Description of the task:
Write the entries out exactly, with the final line being the one containing "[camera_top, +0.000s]".

Extracted information:
***

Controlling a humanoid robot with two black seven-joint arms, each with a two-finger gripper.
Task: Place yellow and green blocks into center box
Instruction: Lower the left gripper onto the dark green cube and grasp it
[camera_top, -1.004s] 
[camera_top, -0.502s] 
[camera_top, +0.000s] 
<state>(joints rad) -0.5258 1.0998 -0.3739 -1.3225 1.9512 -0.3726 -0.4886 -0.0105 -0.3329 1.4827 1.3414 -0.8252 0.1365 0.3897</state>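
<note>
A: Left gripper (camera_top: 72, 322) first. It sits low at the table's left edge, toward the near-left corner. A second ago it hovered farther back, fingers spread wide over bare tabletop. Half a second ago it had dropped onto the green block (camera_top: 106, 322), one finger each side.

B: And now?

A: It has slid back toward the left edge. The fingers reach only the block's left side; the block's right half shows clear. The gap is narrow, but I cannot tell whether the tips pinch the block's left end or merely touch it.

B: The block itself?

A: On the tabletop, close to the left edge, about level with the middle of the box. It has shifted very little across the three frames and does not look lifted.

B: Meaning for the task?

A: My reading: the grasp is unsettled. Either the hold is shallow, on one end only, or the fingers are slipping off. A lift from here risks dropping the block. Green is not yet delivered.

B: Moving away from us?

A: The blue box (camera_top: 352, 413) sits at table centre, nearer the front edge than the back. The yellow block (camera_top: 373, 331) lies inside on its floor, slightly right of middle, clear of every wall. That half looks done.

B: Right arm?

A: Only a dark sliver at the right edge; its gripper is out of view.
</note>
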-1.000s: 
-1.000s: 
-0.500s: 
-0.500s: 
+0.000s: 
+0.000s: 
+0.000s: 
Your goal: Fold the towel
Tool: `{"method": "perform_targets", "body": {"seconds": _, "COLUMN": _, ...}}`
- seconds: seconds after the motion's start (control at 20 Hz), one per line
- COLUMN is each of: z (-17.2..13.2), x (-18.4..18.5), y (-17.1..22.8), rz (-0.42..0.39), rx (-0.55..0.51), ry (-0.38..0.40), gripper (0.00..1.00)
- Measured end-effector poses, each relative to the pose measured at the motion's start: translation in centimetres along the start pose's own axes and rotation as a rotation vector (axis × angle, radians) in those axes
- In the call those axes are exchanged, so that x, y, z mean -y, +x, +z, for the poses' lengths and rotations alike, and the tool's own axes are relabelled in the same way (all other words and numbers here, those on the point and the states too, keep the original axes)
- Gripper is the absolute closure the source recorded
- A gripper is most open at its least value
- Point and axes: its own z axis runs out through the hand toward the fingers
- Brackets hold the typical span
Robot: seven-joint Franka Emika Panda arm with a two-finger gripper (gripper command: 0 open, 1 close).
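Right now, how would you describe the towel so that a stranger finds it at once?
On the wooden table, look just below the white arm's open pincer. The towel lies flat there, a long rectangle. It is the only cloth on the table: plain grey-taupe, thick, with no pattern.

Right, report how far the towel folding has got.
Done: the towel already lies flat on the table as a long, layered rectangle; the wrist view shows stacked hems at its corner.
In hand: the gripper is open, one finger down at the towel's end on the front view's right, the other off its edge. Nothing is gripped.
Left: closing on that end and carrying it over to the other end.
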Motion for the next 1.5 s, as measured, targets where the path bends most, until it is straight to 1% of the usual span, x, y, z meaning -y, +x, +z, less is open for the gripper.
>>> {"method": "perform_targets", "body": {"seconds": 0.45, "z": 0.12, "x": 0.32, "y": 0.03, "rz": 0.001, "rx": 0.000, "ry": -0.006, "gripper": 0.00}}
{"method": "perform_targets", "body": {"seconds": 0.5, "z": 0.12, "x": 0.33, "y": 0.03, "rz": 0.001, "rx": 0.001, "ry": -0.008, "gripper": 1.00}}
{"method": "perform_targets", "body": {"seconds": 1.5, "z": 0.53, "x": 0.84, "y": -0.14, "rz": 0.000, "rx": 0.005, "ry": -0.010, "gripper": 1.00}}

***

Written solution:
Controlling a humanoid robot with two black seven-joint arms, each with a two-finger gripper.
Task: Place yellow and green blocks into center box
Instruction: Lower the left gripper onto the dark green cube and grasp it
[camera_top, -1.004s] 
[camera_top, -0.502s] 
[camera_top, +0.000s] 

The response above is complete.